Putin: Russia Has No Plans to ‘Occupy’ Ukraine, ‘Real Genocide’ Happening in Donbas Region

By Naveen Athrappully
Naveen Athrappully
Naveen Athrappully
Naveen Athrappully is a news reporter covering business and world events at The Epoch Times.
March 18, 2022 Updated: March 20, 2022

Russian President Vladimir Putin has declared that his country does not want to occupy Ukraine as Moscow’s invasion entered the fourth week with no end to conflict in sight.

“The appearance of Russian troops near Kyiv and other cities of Ukraine is not connected with the intention to occupy this country. We do not have such a goal, and I also directly stated this in my address on February 24,” Putin said in a televised government meeting on March 16. Instead, Russia was forced with “no other option for self-defense,” he said.

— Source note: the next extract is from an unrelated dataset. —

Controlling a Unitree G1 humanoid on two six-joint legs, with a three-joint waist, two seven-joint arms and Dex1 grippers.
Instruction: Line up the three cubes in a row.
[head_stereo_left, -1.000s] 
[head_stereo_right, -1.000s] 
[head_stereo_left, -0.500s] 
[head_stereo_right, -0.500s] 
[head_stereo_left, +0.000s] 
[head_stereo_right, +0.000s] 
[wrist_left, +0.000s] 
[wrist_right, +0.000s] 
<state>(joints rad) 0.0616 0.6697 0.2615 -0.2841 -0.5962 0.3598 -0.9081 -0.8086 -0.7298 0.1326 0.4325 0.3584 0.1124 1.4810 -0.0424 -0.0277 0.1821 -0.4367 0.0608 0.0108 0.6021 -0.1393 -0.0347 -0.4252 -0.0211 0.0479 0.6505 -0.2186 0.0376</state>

Characterizing the government of Kyiv as “pro-Nazi,” Putin pointed to the “real genocide” of people in Ukraine’s Donbas region who were, for almost eight years, subjected to the “most barbaric methods.” The Ukrainian government-imposed blockades and large-scale punitive actions as well as carried out constant artillery shelling and “terrorist attacks” on Donbas, according to Putin.

“And for what? Only because they sought elementary human rights—to live according to the laws and traditions of their ancestors, to speak their native language, to raise their children the way they want.”

Kyiv also planned to join NATO while authorities made statements about developing nuclear weapons, things Putin said were a “real threat.”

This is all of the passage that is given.